*PROBLEM TO SOLVE*. Please restate each entry word for word.

***

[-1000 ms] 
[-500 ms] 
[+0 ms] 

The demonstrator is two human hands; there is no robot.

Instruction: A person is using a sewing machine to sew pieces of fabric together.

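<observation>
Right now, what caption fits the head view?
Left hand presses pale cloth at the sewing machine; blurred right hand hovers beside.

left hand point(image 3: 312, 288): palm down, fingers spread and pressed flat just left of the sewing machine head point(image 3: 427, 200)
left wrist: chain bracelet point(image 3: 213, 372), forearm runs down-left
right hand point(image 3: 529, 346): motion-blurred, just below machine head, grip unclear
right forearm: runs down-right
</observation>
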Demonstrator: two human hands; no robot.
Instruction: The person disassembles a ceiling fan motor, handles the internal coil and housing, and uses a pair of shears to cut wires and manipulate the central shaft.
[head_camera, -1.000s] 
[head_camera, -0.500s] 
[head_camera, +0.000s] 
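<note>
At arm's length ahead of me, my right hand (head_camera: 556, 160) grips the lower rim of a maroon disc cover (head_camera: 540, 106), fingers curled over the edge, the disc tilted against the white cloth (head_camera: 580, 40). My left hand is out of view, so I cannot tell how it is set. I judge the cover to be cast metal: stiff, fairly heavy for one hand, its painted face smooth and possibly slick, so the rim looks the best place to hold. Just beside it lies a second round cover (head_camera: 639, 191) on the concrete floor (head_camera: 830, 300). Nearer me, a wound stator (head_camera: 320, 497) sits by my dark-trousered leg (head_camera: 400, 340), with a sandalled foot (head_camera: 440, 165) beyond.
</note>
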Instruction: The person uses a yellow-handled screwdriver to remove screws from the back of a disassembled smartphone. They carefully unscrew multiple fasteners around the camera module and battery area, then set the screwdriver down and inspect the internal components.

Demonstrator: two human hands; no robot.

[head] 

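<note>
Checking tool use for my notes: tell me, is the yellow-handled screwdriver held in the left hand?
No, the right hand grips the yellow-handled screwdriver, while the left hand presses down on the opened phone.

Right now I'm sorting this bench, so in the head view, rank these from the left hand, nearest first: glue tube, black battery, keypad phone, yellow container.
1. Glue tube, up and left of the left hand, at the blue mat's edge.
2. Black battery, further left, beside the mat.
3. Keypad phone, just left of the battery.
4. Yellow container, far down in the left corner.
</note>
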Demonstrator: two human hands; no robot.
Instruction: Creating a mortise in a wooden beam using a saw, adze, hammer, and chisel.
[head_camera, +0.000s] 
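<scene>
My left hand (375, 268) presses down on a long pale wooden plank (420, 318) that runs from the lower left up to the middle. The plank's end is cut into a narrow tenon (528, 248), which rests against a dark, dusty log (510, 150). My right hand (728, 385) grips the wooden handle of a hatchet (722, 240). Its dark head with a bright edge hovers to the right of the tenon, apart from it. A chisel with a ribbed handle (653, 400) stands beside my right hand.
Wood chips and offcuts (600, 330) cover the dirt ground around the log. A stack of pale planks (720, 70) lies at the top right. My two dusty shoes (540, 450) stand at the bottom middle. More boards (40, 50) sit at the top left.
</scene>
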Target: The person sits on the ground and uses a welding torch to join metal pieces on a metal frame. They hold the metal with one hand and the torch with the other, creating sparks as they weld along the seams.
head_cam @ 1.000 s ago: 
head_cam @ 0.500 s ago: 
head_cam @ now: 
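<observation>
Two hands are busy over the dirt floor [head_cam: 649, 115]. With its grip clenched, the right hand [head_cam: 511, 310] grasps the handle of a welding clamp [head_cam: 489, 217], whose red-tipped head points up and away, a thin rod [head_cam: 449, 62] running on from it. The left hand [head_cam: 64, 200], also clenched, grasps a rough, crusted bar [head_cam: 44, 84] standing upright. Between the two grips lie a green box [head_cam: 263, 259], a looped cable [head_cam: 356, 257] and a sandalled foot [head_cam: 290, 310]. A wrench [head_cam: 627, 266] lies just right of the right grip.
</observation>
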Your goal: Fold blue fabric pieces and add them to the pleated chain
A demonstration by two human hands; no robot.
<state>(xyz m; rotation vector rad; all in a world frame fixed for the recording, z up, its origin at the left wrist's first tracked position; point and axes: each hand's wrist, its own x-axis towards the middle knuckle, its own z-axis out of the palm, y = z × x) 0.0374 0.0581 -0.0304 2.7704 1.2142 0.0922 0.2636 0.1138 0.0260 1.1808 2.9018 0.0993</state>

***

*EXERCISE RESULT*.
[-1000 ms] 
[-500 ms] 
[+0 ms] 

The demonstrator is two human hands; there is no robot.

Instruction: A person is using a sewing machine to sew pieces of fabric together.

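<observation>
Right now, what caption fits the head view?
Left hand presses pale cloth at the sewing machine; blurred right hand hovers beside.

left hand point(image 3: 312, 288): palm down, fingers spread and pressed flat just left of the sewing machine head point(image 3: 427, 200)
left wrist: chain bracelet point(image 3: 213, 372), forearm runs down-left
right hand point(image 3: 529, 346): motion-blurred, just below machine head, grip unclear
right forearm: runs down-right
</observation>
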Demonstrator: two human hands; no robot.
Instruction: The person disassembles a ceiling fan motor, handles the internal coil and housing, and uses a pair of shears to cut wires and manipulate the central shaft.
[head_camera, -1.000s] 
[head_camera, -0.500s] 
[head_camera, +0.000s] 
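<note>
At arm's length ahead of me, my right hand (head_camera: 556, 160) grips the lower rim of a maroon disc cover (head_camera: 540, 106), fingers curled over the edge, the disc tilted against the white cloth (head_camera: 580, 40). My left hand is out of view, so I cannot tell how it is set. I judge the cover to be cast metal: stiff, fairly heavy for one hand, its painted face smooth and possibly slick, so the rim looks the best place to hold. Just beside it lies a second round cover (head_camera: 639, 191) on the concrete floor (head_camera: 830, 300). Nearer me, a wound stator (head_camera: 320, 497) sits by my dark-trousered leg (head_camera: 400, 340), with a sandalled foot (head_camera: 440, 165) beyond.
</note>
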Instruction: The person uses a yellow-handled screwdriver to remove screws from the back of a disassembled smartphone. They carefully unscrew multiple fasteners around the camera module and battery area, then set the screwdriver down and inspect the internal components.

Demonstrator: two human hands; no robot.

[head] 

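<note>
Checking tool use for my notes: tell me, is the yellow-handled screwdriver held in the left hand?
No, the right hand grips the yellow-handled screwdriver, while the left hand presses down on the opened phone.

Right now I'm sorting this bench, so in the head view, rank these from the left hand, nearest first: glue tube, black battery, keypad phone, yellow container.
1. Glue tube, up and left of the left hand, at the blue mat's edge.
2. Black battery, further left, beside the mat.
3. Keypad phone, just left of the battery.
4. Yellow container, far down in the left corner.
</note>
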Demonstrator: two human hands; no robot.
Instruction: Creating a mortise in a wooden beam using a saw, adze, hammer, and chisel.
[head_camera, +0.000s] 
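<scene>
My left hand (375, 268) presses down on a long pale wooden plank (420, 318) that runs from the lower left up to the middle. The plank's end is cut into a narrow tenon (528, 248), which rests against a dark, dusty log (510, 150). My right hand (728, 385) grips the wooden handle of a hatchet (722, 240). Its dark head with a bright edge hovers to the right of the tenon, apart from it. A chisel with a ribbed handle (653, 400) stands beside my right hand.
Wood chips and offcuts (600, 330) cover the dirt ground around the log. A stack of pale planks (720, 70) lies at the top right. My two dusty shoes (540, 450) stand at the bottom middle. More boards (40, 50) sit at the top left.
</scene>
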Target: The person sits on the ground and uses a welding torch to join metal pieces on a metal frame. They hold the metal with one hand and the torch with the other, creating sparks as they weld along the seams.
head_cam @ 1.000 s ago: 
head_cam @ 0.500 s ago: 
head_cam @ now: 
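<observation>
Two hands are busy over the dirt floor [head_cam: 649, 115]. With its grip clenched, the right hand [head_cam: 511, 310] grasps the handle of a welding clamp [head_cam: 489, 217], whose red-tipped head points up and away, a thin rod [head_cam: 449, 62] running on from it. The left hand [head_cam: 64, 200], also clenched, grasps a rough, crusted bar [head_cam: 44, 84] standing upright. Between the two grips lie a green box [head_cam: 263, 259], a looped cable [head_cam: 356, 257] and a sandalled foot [head_cam: 290, 310]. A wrench [head_cam: 627, 266] lies just right of the right grip.
</observation>
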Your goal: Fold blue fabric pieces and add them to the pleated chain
A demonstration by two human hands; no robot.
<state>(xyz m; rotation vector rad; all in a world frame fixed for the recording, z up, its origin at the left wrist's first tracked position; point and axes: each hand's wrist, its own x-axis towards the middle knuckle, its own z-axis out of the palm, y = z × x) 0.0374 0.0581 -0.0304 2.7704 1.2142 0.0922 0.2636 0.1138 0.0260 1.1808 2.9018 0.0993</state>

Nothing else is required to complete the exercise.